** The data follows **

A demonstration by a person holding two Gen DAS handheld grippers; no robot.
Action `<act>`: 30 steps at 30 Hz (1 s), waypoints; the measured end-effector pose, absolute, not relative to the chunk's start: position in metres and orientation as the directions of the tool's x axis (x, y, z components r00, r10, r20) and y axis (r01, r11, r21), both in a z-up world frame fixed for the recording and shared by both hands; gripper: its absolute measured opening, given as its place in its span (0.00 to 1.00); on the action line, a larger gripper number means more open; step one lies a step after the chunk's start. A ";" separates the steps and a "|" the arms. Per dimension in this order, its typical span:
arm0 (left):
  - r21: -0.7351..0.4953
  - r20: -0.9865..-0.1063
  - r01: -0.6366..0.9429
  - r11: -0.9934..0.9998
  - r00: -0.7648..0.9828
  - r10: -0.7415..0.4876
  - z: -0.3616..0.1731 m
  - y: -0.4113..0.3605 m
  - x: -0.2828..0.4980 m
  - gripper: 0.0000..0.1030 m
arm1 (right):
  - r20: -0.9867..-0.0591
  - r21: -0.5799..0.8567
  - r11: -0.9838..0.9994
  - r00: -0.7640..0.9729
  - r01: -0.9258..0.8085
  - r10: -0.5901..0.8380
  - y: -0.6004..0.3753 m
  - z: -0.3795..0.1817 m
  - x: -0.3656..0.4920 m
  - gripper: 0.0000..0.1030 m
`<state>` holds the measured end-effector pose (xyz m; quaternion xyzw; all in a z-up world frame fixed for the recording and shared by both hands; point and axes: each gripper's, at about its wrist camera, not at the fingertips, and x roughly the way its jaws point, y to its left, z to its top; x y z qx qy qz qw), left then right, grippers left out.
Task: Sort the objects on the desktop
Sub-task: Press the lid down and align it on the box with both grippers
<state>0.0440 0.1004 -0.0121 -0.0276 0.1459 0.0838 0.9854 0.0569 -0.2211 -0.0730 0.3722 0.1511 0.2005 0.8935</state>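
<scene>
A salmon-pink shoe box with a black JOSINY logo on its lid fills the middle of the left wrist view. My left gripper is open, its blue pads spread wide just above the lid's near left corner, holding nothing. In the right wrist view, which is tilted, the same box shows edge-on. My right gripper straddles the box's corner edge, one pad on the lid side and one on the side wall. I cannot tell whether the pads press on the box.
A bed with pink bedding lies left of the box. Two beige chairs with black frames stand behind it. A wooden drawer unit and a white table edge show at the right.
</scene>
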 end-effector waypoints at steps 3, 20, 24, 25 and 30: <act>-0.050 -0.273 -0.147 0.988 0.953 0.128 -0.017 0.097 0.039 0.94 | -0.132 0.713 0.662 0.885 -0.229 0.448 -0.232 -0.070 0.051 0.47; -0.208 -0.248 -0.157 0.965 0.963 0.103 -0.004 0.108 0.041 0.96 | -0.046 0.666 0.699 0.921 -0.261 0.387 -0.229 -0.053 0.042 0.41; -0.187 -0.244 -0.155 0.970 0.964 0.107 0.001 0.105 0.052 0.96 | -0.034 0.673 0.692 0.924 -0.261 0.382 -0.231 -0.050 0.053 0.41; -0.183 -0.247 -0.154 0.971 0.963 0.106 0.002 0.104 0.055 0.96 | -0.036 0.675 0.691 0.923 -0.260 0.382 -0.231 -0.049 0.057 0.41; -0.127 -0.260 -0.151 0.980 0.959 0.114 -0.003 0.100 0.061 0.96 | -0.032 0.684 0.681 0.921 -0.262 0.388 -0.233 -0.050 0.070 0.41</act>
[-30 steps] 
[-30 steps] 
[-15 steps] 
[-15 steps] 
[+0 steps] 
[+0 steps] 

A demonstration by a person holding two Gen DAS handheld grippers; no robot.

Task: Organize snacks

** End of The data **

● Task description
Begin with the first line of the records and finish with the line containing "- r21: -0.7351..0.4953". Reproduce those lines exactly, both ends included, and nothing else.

● Solution below
A demonstration by a person holding two Gen DAS handheld grippers; no robot.
Action `<act>`: 30 steps at 30 Hz (1 s), waypoints; the measured end-effector pose, absolute, not relative to the chunk's start: position in metres and orientation as the directions of the tool's x axis (x, y, z components r00, r10, r20) and y axis (r01, r11, r21), both in a z-up world frame fixed for the recording and shared by both hands; gripper: its absolute measured opening, given as its place in its span (0.00 to 1.00); on the action line, a larger gripper number means more open; step one lies a step after the chunk's start. A ";" separates the steps and a "|" the arms. Per dimension in this order, its typical span:
arm0 (left):
  - r21: -0.7351..0.4953

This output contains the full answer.